Contextually assessing deviations with regard to associated time intervals and magnitudes further allows us to relate deviations to the following three underlying causes, with associated opportunities in applying advanced analytics
1. Ideal Test Environment Conditions vs. Installed System
Pump performance curves are based on test condition data. However, pump applications rarely mimic the actual environment of the test lab, and therefore performance curves must encompass a relatively wide set of values. Without question, many pump system installations deviate significantly from performance curve expectations as a result of interaction with the individual installed system (e.g. piping), as well due to different working fluids that shift internal flow patterns, or simply varying ambient conditions. However, without significant historical experience and collected data from a specific pump installation, it is difficult to derive an application-specific system performance curve. Thus, unique pump systems, newly instrumented systems, or greenfield installations all suffer from a limited understanding of how the actual pump system will perform relative to benchmark performance curves. Accordingly, expected performance might exceed or underestimate real system installation performance. However, these deviations are associated with a systematic shift between expected and actuals. In general, pump performance depends on a large number of parameters that are hard to capture by conventional methods, such as design, operational and environmental factors. While conventional pump curves capture the first order functionality, forward application of advanced analytics allows for calibrating manufacturing maps based on limited operational data points to the individual system at hand, eventually allowing operators to improve operation settings.

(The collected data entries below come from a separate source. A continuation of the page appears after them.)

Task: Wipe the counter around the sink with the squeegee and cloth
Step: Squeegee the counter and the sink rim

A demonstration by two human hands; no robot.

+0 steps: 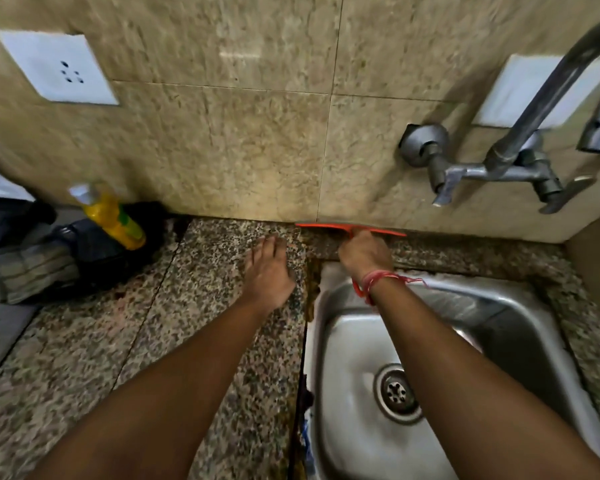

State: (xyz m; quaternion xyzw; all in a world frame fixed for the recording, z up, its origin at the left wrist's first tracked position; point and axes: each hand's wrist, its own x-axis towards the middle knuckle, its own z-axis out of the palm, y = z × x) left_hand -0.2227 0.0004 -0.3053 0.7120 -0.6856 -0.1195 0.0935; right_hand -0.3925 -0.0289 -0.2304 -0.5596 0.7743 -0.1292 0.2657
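Note:
My right hand [364, 254] grips the handle of an orange squeegee [326, 226], whose blade lies along the back of the speckled granite counter [205, 306], right against the tiled wall behind the steel sink [347, 393]. A red thread band circles that wrist. My left hand [269, 271] rests flat on the counter just left of the sink's back corner, fingers spread, holding nothing. No cloth is clearly seen near either hand.
A yellow bottle [113, 216] leans over dark items and a folded grey-green pad [35, 271] at the counter's back left. A wall tap [520, 161] juts out above the sink. A side wall closes the right end.

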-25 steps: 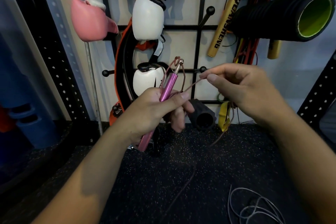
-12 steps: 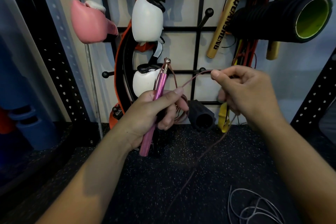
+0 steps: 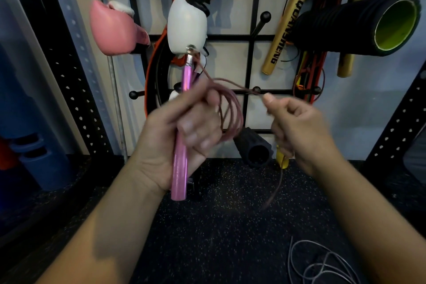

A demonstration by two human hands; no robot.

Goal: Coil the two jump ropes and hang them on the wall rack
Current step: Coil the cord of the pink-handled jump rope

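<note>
My left hand [image 3: 182,136] grips the pink handle [image 3: 181,168] of a jump rope, held upright in front of the black wall rack [image 3: 251,37]. Several loops of its thin brownish cord [image 3: 232,115] hang around my left fingers. My right hand [image 3: 297,127] pinches the same cord just to the right, and the loose tail runs down to the floor. A second, grey jump rope [image 3: 322,263] lies in loose loops on the dark floor at the lower right. The rack's knobbed pegs [image 3: 256,90] stick out behind my hands.
On the rack hang a pink boxing glove [image 3: 113,30], white gloves [image 3: 186,23], gold sticks [image 3: 285,21], a black foam roller [image 3: 359,23] and orange bands. A small black roller [image 3: 253,147] sits low. Perforated black uprights [image 3: 69,76] flank both sides; blue blocks [image 3: 43,163] stand left.
The left hand has raised the pink handle higher and more upright. More cord loops now hang on its fingers. The right hand has come down and nearer, still pinching the cord.
</note>
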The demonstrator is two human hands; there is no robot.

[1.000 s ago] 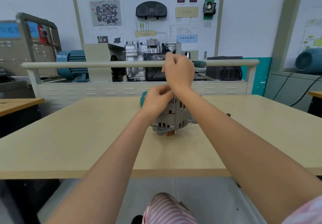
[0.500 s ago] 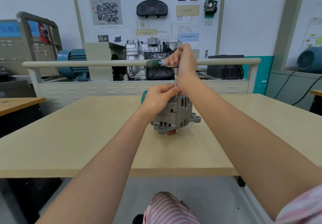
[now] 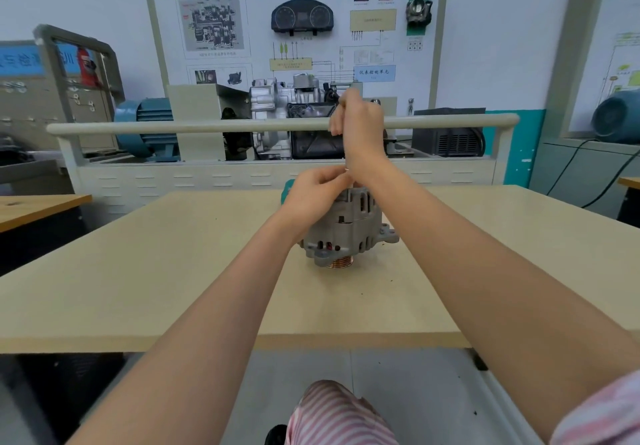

2. Machine Degradation Over Time
Operational equipment wears over time, resulting in performance degradation. Degradation is associated with a slow shift of measured points toward lower machine performance over longer periods of time. For the assessment of machine degradation, applying pump curves to reference a nonbiased baseline is particularly helpful, allowing comparisons across different operational conditions over longer time periods. Particularly applying recalibrated performance maps, as mentioned in the previous section, allows meaningful machine condition assessment for the individual equipment.
3. Pump Failure Mode Indication
The cases in which deviations between actual and expected performance occur suddenly, with comparatively large magnitudes, indicate equipment failure. In Image 1, failure modes were deliberately induced and labeled (cavitation in red and discharge blocking in yellow). In terms of building more complex analytics, the clustering of certain failures in specific areas of the variable space or domain as indicated in Image 1 is quite beneficial. This allows the use of clustering as an indicator to label different failure modes.
This approach encourages the application of existing domain knowledge to empower the first steps on the digital journey. With more data points available over time, one might reliably generalize actual performance curves to improve performance estimates and also take into account dependence on additional factors. With enough collected data, it is possible to set up a new performance benchmark that would be used to evaluate the degradation of the asset over time.
Data scientists and machine learning experts working hand in hand with subject matter experts offer an opportunity to create valuable data products that immediately add value.